Suffrage Day (19 September) provides an opportunity for individuals and organisations to celebrate New Zealand’s suffrage achievements and look for ways to make further progress to benefit women.
First to the celebrations.
Women’s representatives across the country are thanking their fantastic TEU colleagues with the action 'Show a Gal Some Gratitude' this Suffrage Day. On 19 September, selected women will be presented with a stunning, potted white camellia to mark Suffrage Day and to thank them for the incredible contribution.
The white camellia, or ‘Kate Shepherd Camellia’ holds significance in New Zealand and to the Suffrage Movement. In 1893 the suffragists had presented a white camellia flower to members of the House of Representatives who supported women gaining the vote.
Second to the ongoing work of women in TEU to advance the rights of women.
The NWC have been in conversation with women’s representatives around the country in between national meetings. A big issue for branch members has involved efforts to influence policy creation around sexual harassment prevention in our institutions. These efforts are supported by work that the NWC has been doing over the last two years in the sexual harassment prevention audit, and the remit to go to the Council of Trade Unions’ (CTU) biennial conference to develop a gold standard sexual harassment prevention policy for themselves, and to encourage their member organisations to use it.
Another key issue that must be embedded in all we do according to Proctor-Thomson is equality,
“Pay transparency and gender pay equity are two causes the TEU continues to support, and the NWC is calling on all members to show their solidarity with women across Aotearoa by signing the two petitions and sharing the webpage with friends, whānau and colleagues”.

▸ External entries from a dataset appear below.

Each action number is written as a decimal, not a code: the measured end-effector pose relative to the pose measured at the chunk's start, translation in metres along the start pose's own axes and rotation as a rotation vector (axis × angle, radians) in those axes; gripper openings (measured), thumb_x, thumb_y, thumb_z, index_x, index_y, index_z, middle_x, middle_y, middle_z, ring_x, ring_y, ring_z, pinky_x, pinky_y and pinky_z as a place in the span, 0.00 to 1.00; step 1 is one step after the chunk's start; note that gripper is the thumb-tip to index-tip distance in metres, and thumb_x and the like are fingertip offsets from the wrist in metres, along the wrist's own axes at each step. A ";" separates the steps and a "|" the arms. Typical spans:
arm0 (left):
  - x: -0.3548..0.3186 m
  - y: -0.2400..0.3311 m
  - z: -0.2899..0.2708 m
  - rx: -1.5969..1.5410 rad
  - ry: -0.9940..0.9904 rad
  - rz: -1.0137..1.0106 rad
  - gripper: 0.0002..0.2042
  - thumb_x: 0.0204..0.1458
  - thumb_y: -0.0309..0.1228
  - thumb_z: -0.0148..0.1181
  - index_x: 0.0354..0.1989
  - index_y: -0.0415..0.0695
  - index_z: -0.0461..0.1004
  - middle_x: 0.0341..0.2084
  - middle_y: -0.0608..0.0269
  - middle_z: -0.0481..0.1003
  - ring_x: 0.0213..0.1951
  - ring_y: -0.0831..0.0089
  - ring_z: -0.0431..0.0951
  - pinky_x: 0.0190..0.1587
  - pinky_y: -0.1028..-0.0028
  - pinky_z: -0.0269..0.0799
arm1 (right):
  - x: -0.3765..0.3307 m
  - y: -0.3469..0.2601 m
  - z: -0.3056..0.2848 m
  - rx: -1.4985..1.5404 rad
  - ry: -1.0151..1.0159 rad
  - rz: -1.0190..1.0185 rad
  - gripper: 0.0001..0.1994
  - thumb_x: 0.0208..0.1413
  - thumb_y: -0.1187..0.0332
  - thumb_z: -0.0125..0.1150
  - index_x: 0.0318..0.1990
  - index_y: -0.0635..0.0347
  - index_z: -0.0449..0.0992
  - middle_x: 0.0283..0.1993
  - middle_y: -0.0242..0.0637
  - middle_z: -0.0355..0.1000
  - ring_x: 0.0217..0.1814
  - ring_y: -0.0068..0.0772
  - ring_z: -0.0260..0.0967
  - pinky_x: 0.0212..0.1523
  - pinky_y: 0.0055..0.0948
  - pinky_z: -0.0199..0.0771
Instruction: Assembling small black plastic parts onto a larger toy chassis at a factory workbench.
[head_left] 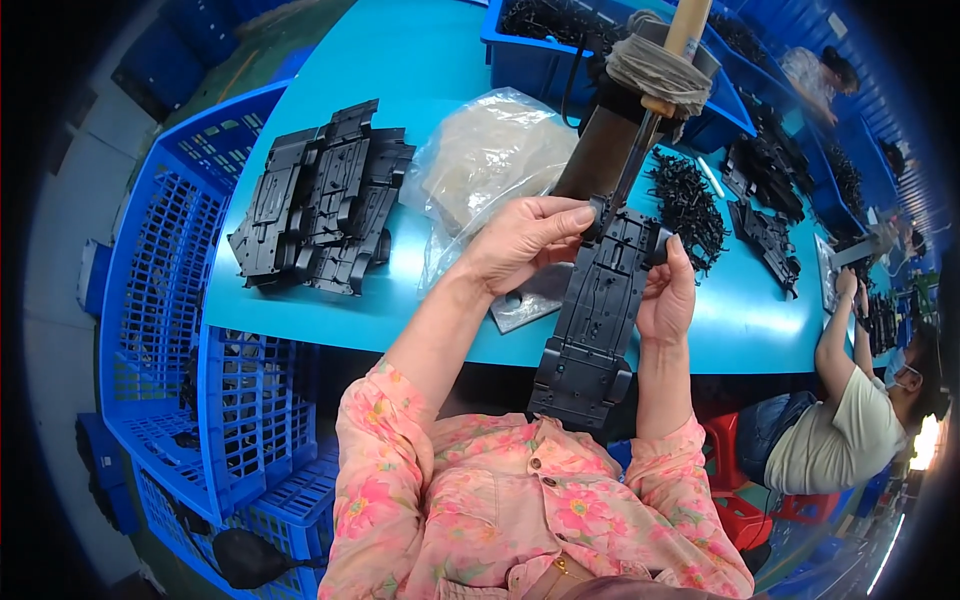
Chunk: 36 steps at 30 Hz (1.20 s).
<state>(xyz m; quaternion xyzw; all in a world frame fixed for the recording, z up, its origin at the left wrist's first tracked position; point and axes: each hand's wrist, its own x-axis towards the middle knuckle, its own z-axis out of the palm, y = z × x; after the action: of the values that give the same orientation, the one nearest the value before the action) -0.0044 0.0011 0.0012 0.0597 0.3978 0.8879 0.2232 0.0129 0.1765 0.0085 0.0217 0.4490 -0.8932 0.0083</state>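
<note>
My left hand [535,244] and my right hand [668,297] grip a long black plastic chassis [600,300] between them, one on each side of its far end. The left thumb presses on its upper left corner, and the right fingers wrap its right edge. Its near end hangs past the table edge, close to my shirt. Just beyond the chassis stands a hand press [625,125] with a wooden handle [686,28] wrapped in grey cloth. The chassis's far end lies at the press's lower part; whether they touch, I cannot tell. A metal plate [533,300] lies beneath my left hand.
Several similar black chassis [325,200] are stacked at the left. A clear plastic bag [500,150] lies beside them. Small black parts [688,205] are heaped right of the press. Blue crates [250,420] stand at left. A co-worker [840,430] sits at right.
</note>
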 end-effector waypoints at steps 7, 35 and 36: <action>0.000 0.001 0.001 -0.011 -0.023 -0.009 0.13 0.46 0.33 0.56 0.38 0.38 0.71 0.29 0.67 0.73 0.29 0.82 0.71 0.31 0.82 0.67 | 0.007 0.005 -0.023 0.045 -0.087 0.039 0.08 0.50 0.62 0.52 0.27 0.55 0.70 0.22 0.22 0.69 0.16 0.04 0.58 0.15 0.03 0.57; 0.001 0.001 -0.001 -0.029 -0.025 0.010 0.13 0.46 0.30 0.56 0.38 0.37 0.70 0.30 0.65 0.73 0.29 0.82 0.71 0.32 0.83 0.68 | 0.006 0.006 -0.027 0.012 -0.132 0.004 0.09 0.49 0.62 0.54 0.30 0.58 0.69 0.24 0.25 0.69 0.15 0.04 0.53 0.10 0.02 0.44; 0.001 0.000 -0.001 -0.029 -0.026 0.010 0.13 0.46 0.30 0.56 0.38 0.37 0.70 0.30 0.65 0.73 0.29 0.82 0.71 0.32 0.83 0.68 | 0.005 0.006 -0.028 0.007 -0.133 0.003 0.09 0.49 0.62 0.54 0.30 0.58 0.69 0.24 0.25 0.69 0.15 0.04 0.53 0.10 0.01 0.44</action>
<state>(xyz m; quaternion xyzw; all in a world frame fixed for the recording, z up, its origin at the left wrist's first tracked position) -0.0056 0.0008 0.0010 0.0701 0.3816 0.8938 0.2248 0.0087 0.1952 -0.0129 -0.0367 0.4444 -0.8942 0.0395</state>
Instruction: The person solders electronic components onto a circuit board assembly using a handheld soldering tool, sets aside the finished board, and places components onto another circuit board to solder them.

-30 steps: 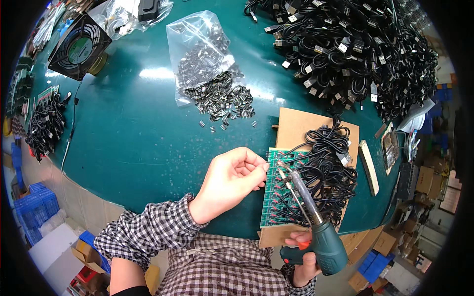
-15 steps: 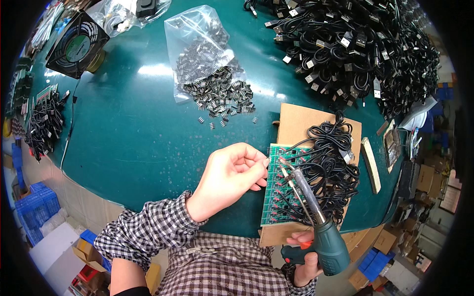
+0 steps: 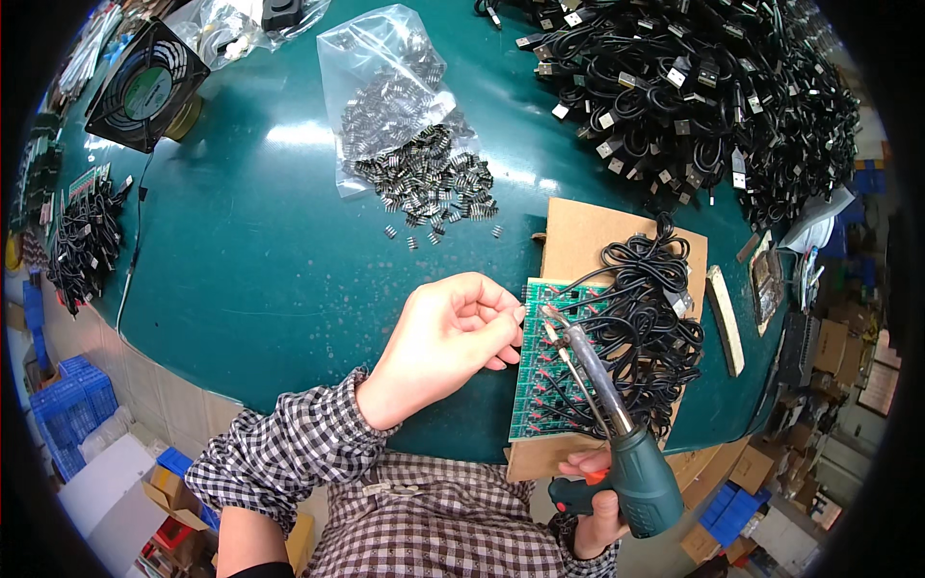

With The Equal Pay Amendment Bill going into its third reading soon, the NWC is asking members to support a petition launched by CTU calling on Prime Minister Ardern directly to make several important changes to the Bill before Suffrage Day. While the Bill signals a genuine move to enshrine pay equity in law, further changes to the Bill are needed to facilitate sector-wide pay settlements and to ensure existing collective bargaining rules are followed.
The New Zealand Human Rights Commission has also launched a petition demanding the establishment of an independent pay transparency agency to close the gender pay gap.
“Why not take action this Suffrage Day and sign the petitions and take time to celebrate all that women have achieved. Together we can ensure everyone has safety and equity in the workplace,” says Proctor-Thomson.